But what about the spec of the A/C unit? That's a very important factor.
An Air Con is a heat pump which will shift heat at a certain rate, depending upon the Power of the motor. They vary greatly in (what we could loosely call) efficiency.
Look up "Heating Seasonal Performance Factor" and "Coefficient of Performance".
 
Also, internal heat load and heat transfer from outside may play a significant role.
 
cktan22 said:
room size : 3 m x 7 m, height 3 m
heat load : 10000 btu/h
cfm : 644
velocity: 6 m/s
temperature : from 30 celsius to 22 celsius
chilled water flow rate : 30.8 liter/minute
altitude : sea level
Ok. You have a mixture of units so I will use the MKS units. 10000 BTU/h = 2.9 kW = 2900 J/sec.

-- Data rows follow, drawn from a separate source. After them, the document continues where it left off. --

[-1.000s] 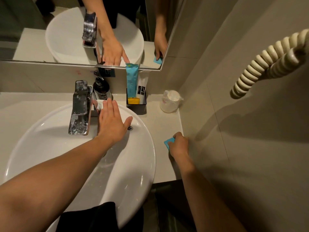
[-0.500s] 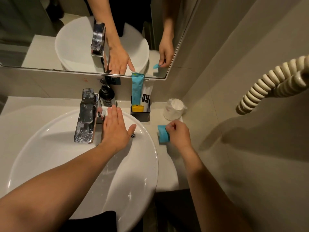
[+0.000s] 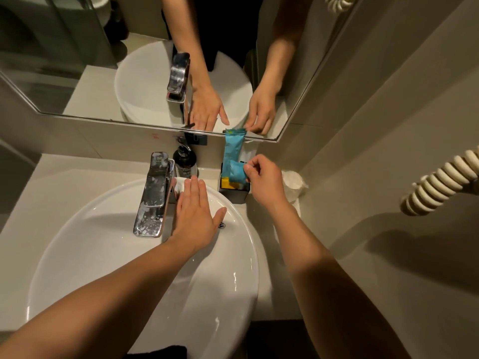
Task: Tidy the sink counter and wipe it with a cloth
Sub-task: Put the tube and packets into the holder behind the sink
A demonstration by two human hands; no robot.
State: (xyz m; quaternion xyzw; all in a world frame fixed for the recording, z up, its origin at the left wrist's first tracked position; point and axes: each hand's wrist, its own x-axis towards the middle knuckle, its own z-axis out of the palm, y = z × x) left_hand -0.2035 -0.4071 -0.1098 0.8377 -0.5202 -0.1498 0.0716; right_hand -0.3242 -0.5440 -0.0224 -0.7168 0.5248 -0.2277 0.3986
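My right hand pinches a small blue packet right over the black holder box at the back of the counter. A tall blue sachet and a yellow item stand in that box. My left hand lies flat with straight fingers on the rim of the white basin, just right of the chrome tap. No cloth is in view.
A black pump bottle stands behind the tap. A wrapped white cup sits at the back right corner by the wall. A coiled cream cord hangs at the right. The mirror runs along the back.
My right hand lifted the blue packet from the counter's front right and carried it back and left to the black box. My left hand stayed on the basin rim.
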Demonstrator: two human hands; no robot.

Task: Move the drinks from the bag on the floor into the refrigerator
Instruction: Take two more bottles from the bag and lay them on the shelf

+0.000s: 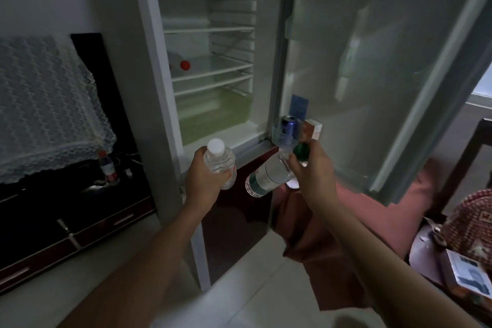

I am not sure what the heat load means but since I asked for the rate at which energy is removed from the room, I will assume that this is that rate.

Volume of air in room = 63 m3;
Pressure = 1 atm = 101325 Pa;
Initial T =303K
number of moles of air in room = n = PV/RT = 2534 mol.

The heat capacity of air at constant pressure is Cp = 7R/2 = 29 J/mol K

So to reduce the temperature of that room of air by 8 degrees you have to remove:

Q = 29nΔT = 29 x 2534 x 8 = 588,000 Joules

Since the air conditioner removes 2900 Joules/sec. you would need 588000/2900 = 203 seconds or about 3.5 minutes to cool that room.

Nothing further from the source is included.